■ WHAT TO DO ■
A word-for-word restatement of the whole listing is the expected answer.

- - -

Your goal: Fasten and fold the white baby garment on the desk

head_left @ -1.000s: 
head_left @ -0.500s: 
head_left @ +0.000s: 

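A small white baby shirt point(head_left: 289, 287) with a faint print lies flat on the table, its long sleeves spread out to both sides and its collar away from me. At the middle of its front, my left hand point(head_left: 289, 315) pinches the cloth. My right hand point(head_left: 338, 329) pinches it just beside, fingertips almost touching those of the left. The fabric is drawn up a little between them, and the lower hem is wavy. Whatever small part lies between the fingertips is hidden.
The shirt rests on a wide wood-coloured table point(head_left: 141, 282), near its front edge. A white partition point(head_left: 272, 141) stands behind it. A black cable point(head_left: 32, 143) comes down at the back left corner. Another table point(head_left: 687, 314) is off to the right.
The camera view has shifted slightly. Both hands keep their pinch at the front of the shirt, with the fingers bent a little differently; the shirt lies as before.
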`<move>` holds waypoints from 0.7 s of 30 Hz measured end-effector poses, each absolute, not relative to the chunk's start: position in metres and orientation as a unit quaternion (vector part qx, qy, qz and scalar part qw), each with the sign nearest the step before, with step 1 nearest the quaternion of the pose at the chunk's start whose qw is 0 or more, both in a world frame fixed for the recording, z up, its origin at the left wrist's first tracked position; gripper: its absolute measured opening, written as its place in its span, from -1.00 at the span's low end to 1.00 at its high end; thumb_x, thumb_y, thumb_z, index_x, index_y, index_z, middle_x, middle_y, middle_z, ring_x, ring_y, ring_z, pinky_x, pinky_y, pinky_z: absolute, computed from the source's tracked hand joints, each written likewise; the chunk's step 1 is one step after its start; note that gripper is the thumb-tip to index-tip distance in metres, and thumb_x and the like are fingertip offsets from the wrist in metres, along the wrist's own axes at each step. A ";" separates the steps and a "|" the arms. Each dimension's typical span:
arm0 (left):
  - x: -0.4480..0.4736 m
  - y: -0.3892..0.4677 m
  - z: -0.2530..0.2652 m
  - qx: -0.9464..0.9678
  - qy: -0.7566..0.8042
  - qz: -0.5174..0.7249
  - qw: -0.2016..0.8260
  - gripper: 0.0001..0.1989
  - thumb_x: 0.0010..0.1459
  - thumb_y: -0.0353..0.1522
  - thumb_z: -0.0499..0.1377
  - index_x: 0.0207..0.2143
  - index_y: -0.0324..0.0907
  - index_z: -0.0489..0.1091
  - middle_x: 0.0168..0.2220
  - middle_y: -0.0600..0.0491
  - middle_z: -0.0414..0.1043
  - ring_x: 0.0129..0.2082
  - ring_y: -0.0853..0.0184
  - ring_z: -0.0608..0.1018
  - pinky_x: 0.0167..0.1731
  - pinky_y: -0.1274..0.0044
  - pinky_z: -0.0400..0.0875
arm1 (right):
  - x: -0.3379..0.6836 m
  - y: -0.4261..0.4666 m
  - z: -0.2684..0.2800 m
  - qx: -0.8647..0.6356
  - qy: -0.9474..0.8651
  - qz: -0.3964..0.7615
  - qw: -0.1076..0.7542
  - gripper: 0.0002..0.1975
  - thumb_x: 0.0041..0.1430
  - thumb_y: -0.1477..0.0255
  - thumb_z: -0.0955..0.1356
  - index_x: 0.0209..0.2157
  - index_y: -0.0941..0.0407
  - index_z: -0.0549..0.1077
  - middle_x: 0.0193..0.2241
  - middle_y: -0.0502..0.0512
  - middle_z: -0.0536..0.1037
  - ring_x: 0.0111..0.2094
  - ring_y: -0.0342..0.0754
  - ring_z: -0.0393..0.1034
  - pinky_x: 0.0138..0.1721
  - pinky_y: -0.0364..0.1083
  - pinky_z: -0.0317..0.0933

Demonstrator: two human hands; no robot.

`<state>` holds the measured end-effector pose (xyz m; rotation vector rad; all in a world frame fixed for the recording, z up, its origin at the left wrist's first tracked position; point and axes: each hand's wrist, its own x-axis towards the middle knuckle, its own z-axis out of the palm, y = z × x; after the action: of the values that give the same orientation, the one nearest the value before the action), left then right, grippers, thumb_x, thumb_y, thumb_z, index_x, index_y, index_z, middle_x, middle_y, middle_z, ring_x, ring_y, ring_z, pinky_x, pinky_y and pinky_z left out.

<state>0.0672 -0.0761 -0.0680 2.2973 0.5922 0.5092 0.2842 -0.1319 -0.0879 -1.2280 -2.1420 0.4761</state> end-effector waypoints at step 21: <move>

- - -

■ ANSWER TO THIS EXERCISE ■
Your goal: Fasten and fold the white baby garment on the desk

head_left @ -1.000s: 
head_left @ -0.500s: 
head_left @ +0.000s: 

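A small white baby shirt point(head_left: 289, 287) with a faint print lies flat on the table, its long sleeves spread out to both sides and its collar away from me. At the middle of its front, my left hand point(head_left: 289, 315) pinches the cloth. My right hand point(head_left: 338, 329) pinches it just beside, fingertips almost touching those of the left. The fabric is drawn up a little between them, and the lower hem is wavy. Whatever small part lies between the fingertips is hidden.
The shirt rests on a wide wood-coloured table point(head_left: 141, 282), near its front edge. A white partition point(head_left: 272, 141) stands behind it. A black cable point(head_left: 32, 143) comes down at the back left corner. Another table point(head_left: 687, 314) is off to the right.
The camera view has shifted slightly. Both hands keep their pinch at the front of the shirt, with the fingers bent a little differently; the shirt lies as before.
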`<move>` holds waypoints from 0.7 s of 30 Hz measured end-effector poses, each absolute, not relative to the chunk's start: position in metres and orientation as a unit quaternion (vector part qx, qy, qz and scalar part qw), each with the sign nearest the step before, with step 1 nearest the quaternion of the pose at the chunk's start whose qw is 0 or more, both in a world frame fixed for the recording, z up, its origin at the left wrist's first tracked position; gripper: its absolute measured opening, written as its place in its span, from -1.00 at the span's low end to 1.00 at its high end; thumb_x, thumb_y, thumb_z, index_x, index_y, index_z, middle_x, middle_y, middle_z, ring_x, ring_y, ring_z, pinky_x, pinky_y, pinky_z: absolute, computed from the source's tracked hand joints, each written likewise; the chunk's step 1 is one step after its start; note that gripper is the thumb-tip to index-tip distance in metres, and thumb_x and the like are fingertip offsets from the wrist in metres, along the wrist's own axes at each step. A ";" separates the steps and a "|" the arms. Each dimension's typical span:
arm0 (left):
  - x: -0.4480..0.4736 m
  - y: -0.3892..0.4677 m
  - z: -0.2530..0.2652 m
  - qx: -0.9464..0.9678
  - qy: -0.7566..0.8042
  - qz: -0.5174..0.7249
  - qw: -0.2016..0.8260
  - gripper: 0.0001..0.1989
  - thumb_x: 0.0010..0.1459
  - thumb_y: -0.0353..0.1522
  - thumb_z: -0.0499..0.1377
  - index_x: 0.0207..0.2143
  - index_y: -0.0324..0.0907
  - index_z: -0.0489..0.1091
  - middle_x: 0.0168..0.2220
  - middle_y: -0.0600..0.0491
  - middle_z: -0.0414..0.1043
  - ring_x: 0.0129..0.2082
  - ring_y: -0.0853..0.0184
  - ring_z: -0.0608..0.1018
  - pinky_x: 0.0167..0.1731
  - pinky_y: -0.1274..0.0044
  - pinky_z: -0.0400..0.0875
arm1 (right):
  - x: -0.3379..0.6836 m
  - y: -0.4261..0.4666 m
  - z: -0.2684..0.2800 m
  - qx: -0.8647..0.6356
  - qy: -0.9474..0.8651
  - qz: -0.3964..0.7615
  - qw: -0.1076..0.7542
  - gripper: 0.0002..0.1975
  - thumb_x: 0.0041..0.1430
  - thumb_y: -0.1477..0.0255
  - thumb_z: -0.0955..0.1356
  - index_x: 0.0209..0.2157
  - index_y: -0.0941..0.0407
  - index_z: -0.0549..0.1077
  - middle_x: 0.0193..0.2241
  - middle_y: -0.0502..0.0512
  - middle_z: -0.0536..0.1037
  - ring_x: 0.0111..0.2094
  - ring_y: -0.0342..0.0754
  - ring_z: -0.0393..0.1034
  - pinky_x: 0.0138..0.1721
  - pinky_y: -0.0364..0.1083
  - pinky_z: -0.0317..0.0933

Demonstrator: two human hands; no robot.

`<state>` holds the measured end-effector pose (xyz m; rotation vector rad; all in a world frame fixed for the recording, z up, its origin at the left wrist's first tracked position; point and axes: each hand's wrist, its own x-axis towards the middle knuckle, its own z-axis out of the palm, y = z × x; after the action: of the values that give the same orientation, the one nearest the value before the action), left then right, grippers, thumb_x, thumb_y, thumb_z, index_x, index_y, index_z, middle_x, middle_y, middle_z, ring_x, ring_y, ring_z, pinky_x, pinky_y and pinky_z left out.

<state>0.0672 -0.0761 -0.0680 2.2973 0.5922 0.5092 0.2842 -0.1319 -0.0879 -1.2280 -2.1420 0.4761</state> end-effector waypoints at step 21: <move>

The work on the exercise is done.